Sometimes it’s better to swallow your pride and copy

The traditional principles of strategy dictate you should strive to be distinctive from your competitors and separate yourselves from them in the minds of your customers.

Dollar-shave – the online home delivery shaving company- is clearly distinctive to the number one shaving company Gillette which sells through stores. And dollar-shave has used this distinctiveness ( and the resulting lower price) to carve s profitable niche in men’s shaving.

Gillette has- up until now- stuck to its traditional business model but with declining success.

Gillette has been facing stiff competition. Now, in an effort to win back customers, it has started to copy its competitors.

After slashing prices across the board and launching a marketing campaign called “Welcome Back,” Gillette has now introduced a new way to buy blades directly from the company.

Called Gillette On Demand ( , the service mimics the direct-to-consumer models of competitors like Harry’s and Dollar Shave Club. It allows customers to either buy blades as needed or build a custom subscription.

Three of Gillette’s products are offered as part of the service, acting as three separate tiers: disposable Sensor 3 razors ($11 for eight razors), the tri-bladed Mach3 turbo ($13 for five refills), and the top-of-the-line Gillette Fusion Proshield ($21.45 for four refills).

Subscribers are rewarded for their loyalty with their fourth order free, while others can text or email the company at any time to order for a one-time purchase.

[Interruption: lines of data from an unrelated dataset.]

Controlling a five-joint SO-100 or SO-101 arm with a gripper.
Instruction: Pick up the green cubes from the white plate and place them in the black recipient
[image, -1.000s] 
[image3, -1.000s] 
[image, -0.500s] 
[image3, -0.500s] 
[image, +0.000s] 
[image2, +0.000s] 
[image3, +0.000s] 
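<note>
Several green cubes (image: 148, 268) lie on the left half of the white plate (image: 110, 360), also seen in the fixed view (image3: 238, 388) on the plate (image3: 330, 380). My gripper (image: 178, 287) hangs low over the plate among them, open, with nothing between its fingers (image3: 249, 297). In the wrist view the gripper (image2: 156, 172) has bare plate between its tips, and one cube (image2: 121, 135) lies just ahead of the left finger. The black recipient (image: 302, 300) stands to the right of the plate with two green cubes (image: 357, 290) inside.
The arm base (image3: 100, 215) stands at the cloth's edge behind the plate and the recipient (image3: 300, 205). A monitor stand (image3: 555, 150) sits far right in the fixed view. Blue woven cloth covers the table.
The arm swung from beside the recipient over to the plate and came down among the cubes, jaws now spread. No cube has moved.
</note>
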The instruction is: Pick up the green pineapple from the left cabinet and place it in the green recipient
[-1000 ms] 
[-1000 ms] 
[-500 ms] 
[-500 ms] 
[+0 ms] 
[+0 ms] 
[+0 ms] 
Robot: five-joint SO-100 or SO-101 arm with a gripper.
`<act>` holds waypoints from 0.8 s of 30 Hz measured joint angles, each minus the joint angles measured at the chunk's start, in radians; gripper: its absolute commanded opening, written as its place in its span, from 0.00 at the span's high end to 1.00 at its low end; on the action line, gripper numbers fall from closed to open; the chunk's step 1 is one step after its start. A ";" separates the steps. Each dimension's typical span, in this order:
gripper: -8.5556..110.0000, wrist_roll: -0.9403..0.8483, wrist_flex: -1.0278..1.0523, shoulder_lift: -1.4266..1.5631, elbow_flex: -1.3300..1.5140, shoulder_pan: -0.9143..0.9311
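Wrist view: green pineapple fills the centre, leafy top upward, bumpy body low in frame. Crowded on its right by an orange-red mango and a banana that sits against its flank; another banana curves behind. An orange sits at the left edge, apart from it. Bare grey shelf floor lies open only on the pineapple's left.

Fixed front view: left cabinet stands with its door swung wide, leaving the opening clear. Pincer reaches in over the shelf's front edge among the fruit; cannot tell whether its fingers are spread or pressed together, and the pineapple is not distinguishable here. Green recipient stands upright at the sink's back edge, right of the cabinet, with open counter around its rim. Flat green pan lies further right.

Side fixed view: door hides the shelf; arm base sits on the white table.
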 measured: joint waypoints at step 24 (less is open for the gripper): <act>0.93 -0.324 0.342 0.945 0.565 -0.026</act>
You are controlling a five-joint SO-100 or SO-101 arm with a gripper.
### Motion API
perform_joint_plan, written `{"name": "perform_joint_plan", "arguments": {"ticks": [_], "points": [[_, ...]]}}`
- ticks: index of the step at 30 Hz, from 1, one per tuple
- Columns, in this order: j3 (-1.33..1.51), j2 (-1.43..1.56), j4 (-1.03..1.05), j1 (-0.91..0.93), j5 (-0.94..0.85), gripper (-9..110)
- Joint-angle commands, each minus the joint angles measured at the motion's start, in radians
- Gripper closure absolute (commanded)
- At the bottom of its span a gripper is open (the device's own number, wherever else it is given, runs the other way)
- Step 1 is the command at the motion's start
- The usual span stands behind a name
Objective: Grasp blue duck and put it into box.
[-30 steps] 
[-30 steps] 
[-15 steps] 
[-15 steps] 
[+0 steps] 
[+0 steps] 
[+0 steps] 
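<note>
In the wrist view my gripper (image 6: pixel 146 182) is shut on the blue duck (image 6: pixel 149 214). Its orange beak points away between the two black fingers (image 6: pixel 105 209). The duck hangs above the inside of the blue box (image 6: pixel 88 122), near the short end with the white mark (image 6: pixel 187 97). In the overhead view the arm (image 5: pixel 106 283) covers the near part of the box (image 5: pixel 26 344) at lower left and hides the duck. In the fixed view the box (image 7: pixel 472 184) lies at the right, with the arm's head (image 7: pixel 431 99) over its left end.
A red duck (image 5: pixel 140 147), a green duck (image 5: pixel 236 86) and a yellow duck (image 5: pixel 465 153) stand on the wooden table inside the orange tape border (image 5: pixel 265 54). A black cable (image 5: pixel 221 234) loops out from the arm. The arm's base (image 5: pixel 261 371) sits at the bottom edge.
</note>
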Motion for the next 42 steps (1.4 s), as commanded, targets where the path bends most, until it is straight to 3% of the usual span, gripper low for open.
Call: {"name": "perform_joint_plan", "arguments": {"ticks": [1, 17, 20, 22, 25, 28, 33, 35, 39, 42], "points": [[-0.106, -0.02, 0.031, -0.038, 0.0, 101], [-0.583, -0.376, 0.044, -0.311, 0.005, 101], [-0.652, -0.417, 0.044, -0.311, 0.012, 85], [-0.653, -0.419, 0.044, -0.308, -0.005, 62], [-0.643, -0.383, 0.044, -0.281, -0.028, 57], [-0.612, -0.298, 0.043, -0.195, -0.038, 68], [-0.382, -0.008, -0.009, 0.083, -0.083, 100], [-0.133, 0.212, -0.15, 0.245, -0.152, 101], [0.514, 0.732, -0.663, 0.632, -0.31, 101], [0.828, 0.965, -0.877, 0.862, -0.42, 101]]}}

Gillette is increasingly feeling the threat from startups like Harry’s and the now Unilever-owned Dollar Shave Club, which are eating away at its dominance in the global men’s-razor business.

Gillette claimed a US market share of 70% as recently as 2010, but it fell to 54% in 2016, according to the Wall Street Journal , which cited data-tracking firm Euromonitor.

Harry’s and Dollar Shave Club now combine for a 12.2% market share, up from 7.2% in 2015, according to Euromonitor.